A Tauranga artist has completed his most physically challenging portrait from a 9m extension ladder precariously placed on a steep hill near Te Awamutu.
Graham Hoete, whose working name is Mr G, completed the portrait of a well-respected ancestor from Ngati Raukawa on Friday and said it was "a mission".
The bottom of the cliff face could only be accessed from a steep hill and Hoete had to dig a flat platform in the ground each time he moved the ladder as there was no way of getting a scissor lift to the site.
The cliff is on a farm owned by Brian Stevenson in Parawera near Te Awamutu and is between a pa site and a place where Maori warriors used to train. The portrait is on private land and cannot be viewed from the road.
The 38-year-old said he decided to spraypaint the portrait on a cliff to highlight the connection between Maori and the land.

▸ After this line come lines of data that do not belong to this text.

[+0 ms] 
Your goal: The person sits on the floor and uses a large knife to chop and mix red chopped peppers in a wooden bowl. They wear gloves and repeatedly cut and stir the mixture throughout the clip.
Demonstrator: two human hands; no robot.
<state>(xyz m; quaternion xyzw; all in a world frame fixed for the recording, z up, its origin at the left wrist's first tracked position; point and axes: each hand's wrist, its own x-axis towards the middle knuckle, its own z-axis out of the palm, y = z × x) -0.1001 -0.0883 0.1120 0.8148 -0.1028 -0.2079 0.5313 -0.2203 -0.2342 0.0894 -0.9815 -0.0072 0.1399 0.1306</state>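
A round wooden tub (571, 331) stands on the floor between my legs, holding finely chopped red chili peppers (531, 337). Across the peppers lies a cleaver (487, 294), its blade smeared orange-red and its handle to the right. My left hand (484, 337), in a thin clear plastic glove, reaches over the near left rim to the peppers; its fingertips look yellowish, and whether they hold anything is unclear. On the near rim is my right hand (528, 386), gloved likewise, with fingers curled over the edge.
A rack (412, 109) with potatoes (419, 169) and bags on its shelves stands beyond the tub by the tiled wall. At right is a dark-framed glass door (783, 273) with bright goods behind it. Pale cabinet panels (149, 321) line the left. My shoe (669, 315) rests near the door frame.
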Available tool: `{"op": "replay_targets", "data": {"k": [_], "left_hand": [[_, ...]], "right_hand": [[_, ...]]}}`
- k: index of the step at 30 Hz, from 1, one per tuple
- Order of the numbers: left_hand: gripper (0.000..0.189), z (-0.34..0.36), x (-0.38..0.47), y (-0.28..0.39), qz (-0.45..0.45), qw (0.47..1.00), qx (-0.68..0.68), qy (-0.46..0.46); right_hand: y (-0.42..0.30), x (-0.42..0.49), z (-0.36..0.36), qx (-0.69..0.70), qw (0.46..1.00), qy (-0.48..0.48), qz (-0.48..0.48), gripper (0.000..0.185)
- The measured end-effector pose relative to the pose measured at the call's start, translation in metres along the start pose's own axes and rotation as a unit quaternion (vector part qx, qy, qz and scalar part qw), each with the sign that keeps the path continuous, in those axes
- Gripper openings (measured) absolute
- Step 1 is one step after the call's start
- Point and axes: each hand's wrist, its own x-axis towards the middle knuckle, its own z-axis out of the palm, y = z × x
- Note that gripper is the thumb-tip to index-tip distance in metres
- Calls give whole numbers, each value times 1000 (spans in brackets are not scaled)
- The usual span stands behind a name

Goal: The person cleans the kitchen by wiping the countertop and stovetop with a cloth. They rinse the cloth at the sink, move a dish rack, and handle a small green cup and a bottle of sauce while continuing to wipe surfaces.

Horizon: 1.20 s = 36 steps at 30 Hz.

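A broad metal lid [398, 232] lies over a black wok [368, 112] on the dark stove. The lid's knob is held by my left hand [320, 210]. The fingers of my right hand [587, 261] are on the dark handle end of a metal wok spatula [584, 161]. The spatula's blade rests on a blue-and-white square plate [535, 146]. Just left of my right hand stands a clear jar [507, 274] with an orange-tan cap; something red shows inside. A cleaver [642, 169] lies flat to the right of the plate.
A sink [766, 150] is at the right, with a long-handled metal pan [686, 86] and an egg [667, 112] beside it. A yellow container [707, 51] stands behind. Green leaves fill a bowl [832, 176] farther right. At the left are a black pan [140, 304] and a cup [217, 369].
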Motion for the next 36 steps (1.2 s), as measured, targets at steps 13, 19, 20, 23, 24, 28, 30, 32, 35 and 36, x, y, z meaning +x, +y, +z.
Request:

"It was very unique, very challenging. There was one part there when I actually bought two extension poles and duct taped them together. I was on the base of it holding it and my wife was on the other end and she taped a spray can to it and taped down the nozzle so it was spraying. We had to synchronise it so as soon as she did that I had to flick it up and start painting it," Hoete said.
Most of the portrait took three days and Hoete plans to return and abseil down the cliff to add the moku to the forehead.
"I totally knew it was knew and unique. Whenever you are doing something big or different you are always going to get a reaction whether it be positive or negative. But the bottom line for me is I always do everything respectively through the right people." Hoete said.
The portrait is the fifth of 100 he is planning on doing in unique spots around New Zealand for a book he is compiling called Mr G 100 New Zealand Portraits and which will take several years to complete.
"It took three days and man it was a mission ... The terrain was so challenging."
Hoete returned to Tauranga at the end of last year after living in Sydney for five years.
In between creating the portraits, he has been commissioned to do a project for a large New Zealand retailer and has three projects lined up in China, Argentina and Miami.
Hoete, who is also know for his portraits of dogs, started off using oil paints before diversifying into spray painting 12 years ago.
He will do an official presentation of the portrait to the local iwi once it is completed and will then reveal the name of the ancestor on the cliff face.